1️⃣ Set Up Google Cloud Platform (GCP) and BigQuery
📌 Step 1: Create a Google Cloud Account
- Go to Google Cloud Console
- Sign in or create a new account.
- Set up billing (Google provides $300 free credits).
📌 Step 2: Enable BigQuery API
- In Google Cloud Console, open the Navigation Menu → BigQuery.
- Click Enable API if it’s not enabled.
2️⃣ Create a BigQuery Dataset
A dataset is a container for your tables.
📌 Step 1: Create a Dataset
- Open BigQuery Console
- Click + Create Dataset
- Set:
- Dataset ID:
your_dataset
- Location:
US
- Dataset ID:
- Click Create Dataset ✅
3️⃣ Generate a Large Dataset (1M+ rows)
Now, let’s create a sales dataset with 1 million random records.

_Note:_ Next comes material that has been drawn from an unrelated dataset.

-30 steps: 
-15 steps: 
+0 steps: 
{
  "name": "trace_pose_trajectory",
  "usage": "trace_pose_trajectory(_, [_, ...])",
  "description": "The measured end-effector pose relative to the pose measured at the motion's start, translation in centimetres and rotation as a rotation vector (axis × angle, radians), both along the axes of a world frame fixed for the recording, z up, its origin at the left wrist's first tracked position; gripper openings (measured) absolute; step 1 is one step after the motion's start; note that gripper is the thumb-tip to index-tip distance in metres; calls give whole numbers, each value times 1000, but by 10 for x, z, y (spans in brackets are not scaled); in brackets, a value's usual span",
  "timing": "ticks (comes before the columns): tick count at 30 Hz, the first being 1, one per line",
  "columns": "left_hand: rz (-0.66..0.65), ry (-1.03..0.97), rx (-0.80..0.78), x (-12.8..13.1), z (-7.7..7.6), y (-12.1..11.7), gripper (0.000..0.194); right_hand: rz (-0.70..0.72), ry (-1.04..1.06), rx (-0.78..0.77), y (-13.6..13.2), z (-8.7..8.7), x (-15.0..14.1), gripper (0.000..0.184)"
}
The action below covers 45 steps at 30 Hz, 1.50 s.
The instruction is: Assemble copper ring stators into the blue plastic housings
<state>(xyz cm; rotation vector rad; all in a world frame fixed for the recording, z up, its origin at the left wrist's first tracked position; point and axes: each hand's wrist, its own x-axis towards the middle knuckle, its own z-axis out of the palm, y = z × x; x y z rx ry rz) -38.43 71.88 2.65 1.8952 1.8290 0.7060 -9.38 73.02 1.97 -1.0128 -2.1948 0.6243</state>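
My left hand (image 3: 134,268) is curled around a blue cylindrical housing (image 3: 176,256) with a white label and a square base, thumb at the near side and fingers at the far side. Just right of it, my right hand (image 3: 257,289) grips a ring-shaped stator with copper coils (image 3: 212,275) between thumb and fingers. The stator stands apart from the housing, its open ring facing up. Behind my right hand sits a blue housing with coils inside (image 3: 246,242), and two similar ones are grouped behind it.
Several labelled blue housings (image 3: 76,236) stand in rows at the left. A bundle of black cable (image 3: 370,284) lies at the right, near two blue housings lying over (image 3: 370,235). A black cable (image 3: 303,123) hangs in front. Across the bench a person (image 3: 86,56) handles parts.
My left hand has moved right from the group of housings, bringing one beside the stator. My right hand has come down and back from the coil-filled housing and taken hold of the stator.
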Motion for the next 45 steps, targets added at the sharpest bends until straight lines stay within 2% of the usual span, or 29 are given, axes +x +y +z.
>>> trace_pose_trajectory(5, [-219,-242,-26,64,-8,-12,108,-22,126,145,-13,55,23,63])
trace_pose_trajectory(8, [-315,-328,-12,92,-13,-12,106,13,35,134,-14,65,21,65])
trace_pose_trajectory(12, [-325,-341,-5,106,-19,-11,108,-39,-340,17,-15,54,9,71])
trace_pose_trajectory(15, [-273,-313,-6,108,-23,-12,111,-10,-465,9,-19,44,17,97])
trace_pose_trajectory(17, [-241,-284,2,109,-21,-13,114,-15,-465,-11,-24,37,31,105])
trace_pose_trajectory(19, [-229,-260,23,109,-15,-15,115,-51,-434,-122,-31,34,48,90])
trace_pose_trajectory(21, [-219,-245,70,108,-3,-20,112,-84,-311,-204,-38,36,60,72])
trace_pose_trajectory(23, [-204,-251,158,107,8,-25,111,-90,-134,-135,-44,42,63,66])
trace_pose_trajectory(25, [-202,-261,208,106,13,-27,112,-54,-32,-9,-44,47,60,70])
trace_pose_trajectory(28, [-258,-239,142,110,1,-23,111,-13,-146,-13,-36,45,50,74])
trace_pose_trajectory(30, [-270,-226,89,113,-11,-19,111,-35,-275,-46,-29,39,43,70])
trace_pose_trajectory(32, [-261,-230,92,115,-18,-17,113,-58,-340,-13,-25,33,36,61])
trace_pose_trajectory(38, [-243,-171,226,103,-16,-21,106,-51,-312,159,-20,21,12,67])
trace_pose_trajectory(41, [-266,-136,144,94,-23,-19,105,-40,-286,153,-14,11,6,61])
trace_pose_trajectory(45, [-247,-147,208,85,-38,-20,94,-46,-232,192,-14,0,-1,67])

📌 Step 1: Run the SQL in BigQuery
- In BigQuery Console, open SQL Editor.
- Run the following query:
CREATE OR REPLACE TABLE your_project.your_dataset.raw_sales AS
WITH raw_data AS (
SELECT
GENERATE_UUID() AS order_id,
ARRAY<STRING>['Laptop', 'Phone', 'Tablet', 'Headphones', 'Monitor'][OFFSET(CAST(FLOOR(RAND() * 5) AS INT64))] AS product_name,
CAST(FLOOR(RAND() * 7000 + 100) AS INT64) AS amount,
ARRAY<STRING>['USA', 'UK', 'Canada', 'Germany', 'France'][OFFSET(CAST(FLOOR(RAND() * 5) AS INT64))] AS country,
DATE_ADD(DATE '2024-01-01', INTERVAL CAST(FLOOR(RAND() * 365) AS INT64) DAY) AS order_date,
CAST(FLOOR(RAND() * 100) AS INT64) AS discount
FROM UNNEST(GENERATE_ARRAY(1, 1000000)) -- Generates 1 Million Rows
)
SELECT * FROM raw_data;
- Click Run ✅
✅ This creates a 1M+ row table (raw_sales
) in BigQuery.
4️⃣ Install and Configure dbt for BigQuery
📌 Step 1: Install dbt
- Open a terminal (Mac, Linux, or Windows using WSL/Powershell).
- Run:
pip install dbt-bigquery
5️⃣ Initialize a dbt Project
📌 Step 1: Create a New dbt Project
dbt init sales_analytics
cd sales_analytics
✅ This creates a new dbt project folder.
6️⃣ Connect dbt to BigQuery
📌 Step 1: Authenticate dbt with Google Cloud
- In the terminal, run:
gcloud auth application-default login
- Select your Google Cloud account and allow access.
- Now dbt can connect to BigQuery! ✅
7️⃣ Write dbt Models (SQL Transformations)
📌 Step 1: Create Macros
What Are dbt Macros?
A macro in dbt is a function written in Jinja that generates SQL dynamically.
Think of it like a SQL template that you can reuse across multiple models.
👉 Instead of repeating SQL logic in different models, use a macro once and call it anywhere.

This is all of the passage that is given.